Exercise: Exactly reproduce the lines from the top of the entries below through the line containing "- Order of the", with both ends included.
#####
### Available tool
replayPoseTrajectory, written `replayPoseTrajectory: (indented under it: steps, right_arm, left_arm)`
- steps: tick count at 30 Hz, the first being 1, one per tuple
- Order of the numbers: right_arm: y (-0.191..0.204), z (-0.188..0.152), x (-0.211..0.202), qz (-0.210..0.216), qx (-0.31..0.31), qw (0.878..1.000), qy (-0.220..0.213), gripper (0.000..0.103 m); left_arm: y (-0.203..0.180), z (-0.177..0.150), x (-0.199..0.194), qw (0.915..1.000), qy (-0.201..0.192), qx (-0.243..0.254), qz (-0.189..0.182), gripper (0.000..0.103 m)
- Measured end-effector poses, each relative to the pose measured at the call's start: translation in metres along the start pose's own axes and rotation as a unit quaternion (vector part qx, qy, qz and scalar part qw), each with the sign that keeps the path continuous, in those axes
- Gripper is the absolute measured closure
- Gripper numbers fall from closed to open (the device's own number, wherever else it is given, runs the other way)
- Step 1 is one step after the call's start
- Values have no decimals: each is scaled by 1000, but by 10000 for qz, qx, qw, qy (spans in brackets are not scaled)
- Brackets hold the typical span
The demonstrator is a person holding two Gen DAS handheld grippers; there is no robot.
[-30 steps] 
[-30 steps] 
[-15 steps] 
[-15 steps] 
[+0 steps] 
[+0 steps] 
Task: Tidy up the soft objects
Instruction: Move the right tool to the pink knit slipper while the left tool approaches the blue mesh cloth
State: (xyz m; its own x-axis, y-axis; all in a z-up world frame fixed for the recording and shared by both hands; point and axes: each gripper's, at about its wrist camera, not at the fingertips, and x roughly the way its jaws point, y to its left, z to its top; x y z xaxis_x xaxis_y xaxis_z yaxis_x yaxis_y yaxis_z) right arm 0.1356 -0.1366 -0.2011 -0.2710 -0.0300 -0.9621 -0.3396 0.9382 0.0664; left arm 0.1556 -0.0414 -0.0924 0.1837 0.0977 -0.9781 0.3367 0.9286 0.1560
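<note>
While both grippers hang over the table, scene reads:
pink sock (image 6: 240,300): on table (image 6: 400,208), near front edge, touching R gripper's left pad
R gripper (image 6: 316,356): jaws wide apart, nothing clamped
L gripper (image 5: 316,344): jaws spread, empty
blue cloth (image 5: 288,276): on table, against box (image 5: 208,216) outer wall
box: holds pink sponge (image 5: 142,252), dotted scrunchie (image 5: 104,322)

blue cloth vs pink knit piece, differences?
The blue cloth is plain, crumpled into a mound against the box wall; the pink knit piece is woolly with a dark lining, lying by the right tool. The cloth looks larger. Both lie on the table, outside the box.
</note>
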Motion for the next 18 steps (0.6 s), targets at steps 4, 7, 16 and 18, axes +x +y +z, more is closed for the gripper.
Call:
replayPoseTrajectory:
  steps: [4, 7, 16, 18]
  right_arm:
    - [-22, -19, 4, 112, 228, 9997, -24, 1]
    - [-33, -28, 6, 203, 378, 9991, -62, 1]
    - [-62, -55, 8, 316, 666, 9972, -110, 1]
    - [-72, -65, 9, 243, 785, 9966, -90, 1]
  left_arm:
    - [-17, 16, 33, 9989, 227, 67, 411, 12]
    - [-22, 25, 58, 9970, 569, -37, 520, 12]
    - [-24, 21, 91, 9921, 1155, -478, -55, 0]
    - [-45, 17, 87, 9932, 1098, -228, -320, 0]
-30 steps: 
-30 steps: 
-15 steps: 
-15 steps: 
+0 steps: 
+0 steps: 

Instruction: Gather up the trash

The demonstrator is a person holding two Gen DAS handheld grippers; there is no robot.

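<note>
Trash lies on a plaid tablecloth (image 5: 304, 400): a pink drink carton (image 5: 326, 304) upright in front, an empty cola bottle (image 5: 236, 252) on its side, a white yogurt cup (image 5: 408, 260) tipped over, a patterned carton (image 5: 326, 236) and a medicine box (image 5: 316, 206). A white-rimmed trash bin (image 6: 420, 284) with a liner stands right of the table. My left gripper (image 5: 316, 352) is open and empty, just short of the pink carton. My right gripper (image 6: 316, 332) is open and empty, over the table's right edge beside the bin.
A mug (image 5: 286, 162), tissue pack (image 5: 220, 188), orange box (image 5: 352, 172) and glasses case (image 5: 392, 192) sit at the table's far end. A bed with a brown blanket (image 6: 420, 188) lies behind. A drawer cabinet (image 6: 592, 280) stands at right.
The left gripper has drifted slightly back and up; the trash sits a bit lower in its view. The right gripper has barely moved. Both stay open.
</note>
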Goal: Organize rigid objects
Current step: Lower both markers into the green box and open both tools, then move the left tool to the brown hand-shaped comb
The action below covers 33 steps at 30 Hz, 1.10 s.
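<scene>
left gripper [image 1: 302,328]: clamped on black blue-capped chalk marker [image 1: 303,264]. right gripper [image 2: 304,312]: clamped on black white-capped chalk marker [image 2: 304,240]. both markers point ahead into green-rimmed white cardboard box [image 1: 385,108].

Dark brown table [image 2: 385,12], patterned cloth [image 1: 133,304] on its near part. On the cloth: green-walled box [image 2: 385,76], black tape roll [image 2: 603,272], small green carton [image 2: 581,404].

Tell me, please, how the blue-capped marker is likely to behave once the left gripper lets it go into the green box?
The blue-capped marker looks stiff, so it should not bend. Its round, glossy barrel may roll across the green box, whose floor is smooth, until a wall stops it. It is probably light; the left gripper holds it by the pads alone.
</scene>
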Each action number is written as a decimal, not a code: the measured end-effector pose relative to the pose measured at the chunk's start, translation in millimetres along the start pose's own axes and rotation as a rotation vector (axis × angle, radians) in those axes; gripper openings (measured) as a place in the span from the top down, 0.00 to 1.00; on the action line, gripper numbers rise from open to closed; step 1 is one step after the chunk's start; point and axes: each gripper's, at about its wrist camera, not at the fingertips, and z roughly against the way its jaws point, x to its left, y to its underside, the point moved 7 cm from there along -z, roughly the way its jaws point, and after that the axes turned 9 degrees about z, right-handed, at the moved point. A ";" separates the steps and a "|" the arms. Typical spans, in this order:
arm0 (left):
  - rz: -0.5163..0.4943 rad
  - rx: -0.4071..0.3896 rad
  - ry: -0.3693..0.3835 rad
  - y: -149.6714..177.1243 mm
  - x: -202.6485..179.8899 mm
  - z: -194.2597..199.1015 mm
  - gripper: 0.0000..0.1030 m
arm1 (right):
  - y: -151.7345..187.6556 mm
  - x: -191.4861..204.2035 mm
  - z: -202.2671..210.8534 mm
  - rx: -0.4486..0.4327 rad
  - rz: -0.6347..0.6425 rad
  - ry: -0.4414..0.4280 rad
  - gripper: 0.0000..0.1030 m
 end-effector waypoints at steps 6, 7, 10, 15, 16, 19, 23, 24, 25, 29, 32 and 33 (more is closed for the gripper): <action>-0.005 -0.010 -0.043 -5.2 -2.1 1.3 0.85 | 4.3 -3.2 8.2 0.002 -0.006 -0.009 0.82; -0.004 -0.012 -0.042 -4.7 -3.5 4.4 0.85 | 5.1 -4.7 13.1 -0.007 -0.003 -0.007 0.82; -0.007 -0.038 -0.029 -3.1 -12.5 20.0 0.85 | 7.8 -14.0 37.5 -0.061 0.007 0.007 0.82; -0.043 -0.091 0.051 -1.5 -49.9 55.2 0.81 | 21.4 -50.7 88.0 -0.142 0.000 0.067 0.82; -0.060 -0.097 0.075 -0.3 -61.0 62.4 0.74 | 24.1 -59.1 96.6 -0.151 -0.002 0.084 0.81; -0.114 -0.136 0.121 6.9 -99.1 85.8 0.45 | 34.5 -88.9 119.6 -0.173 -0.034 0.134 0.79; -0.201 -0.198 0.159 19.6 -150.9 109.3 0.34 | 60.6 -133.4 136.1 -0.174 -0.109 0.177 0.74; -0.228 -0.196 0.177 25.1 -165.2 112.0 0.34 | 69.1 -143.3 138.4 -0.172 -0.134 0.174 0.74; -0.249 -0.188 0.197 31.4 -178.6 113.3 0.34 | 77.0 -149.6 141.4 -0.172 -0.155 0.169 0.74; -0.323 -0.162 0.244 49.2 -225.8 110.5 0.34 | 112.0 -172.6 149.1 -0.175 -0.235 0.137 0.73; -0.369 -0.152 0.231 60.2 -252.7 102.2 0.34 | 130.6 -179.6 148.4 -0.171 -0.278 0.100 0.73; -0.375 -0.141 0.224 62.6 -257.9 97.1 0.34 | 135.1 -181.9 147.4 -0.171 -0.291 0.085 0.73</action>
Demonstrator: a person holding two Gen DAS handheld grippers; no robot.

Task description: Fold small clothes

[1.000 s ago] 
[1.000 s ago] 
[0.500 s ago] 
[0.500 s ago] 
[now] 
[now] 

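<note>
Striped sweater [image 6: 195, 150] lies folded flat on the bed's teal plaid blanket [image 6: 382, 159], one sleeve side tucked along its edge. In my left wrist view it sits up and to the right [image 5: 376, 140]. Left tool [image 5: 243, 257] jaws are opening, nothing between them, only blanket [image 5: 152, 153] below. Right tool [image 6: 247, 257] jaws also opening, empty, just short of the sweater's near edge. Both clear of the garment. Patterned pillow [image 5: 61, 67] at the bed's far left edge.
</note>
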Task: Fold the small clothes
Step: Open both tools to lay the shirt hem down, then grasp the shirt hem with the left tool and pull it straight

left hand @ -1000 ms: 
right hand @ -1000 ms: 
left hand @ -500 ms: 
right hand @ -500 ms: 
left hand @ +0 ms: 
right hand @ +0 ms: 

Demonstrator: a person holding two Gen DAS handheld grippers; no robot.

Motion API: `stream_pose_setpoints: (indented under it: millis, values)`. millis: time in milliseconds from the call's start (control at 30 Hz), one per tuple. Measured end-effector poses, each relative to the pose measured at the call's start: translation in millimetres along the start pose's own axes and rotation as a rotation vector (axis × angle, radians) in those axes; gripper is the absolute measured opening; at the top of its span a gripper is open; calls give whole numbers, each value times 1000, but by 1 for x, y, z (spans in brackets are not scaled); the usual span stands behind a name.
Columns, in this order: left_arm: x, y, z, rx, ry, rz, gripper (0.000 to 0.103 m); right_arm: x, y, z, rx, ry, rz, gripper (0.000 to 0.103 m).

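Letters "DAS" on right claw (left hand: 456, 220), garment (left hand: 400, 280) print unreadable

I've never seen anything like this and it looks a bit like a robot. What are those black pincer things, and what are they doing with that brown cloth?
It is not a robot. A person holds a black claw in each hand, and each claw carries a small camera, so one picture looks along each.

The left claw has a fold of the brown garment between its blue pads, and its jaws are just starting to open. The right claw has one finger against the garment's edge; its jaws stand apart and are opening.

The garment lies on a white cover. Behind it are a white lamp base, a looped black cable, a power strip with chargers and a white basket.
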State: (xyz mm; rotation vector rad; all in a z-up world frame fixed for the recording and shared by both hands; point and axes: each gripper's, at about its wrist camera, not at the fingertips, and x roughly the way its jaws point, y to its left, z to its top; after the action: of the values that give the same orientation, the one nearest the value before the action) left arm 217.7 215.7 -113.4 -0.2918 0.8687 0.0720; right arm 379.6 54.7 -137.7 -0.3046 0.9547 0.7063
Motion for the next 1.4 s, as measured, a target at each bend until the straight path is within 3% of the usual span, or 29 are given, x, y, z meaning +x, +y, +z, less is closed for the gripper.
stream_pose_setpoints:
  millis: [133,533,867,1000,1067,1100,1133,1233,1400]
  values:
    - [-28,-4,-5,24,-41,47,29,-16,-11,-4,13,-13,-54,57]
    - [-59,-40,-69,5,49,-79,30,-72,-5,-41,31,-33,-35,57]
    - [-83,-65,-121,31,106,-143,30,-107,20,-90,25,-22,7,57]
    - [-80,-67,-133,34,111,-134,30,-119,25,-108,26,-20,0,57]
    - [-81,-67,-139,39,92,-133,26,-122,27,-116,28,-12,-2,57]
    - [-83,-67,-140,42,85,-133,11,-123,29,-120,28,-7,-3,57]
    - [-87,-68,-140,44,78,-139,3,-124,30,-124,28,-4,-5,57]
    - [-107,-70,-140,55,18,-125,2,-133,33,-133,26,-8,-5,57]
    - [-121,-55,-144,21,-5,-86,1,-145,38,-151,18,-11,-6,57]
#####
Exercise answer:
### Available tool
replayPoseTrajectory, written `replayPoseTrajectory: (indented under it: steps, right_arm, left_arm)`
- steps: tick count at 30 Hz, the first being 1, one per tuple
- Order of the numbers: right_arm: y (-0.191..0.204), z (-0.188..0.152), x (-0.211..0.202), qz (-0.210..0.216), qx (-0.31..0.31), qw (0.878..1.000), qy (-0.220..0.213), gripper (0.000..0.103 m); left_arm: y (-0.203..0.180), z (-0.177..0.150), x (-0.199..0.194), qw (0.915..1.000), qy (-0.201..0.192), qx (-0.243..0.254), qz (-0.189..0.182), gripper (0.000..0.103 m)

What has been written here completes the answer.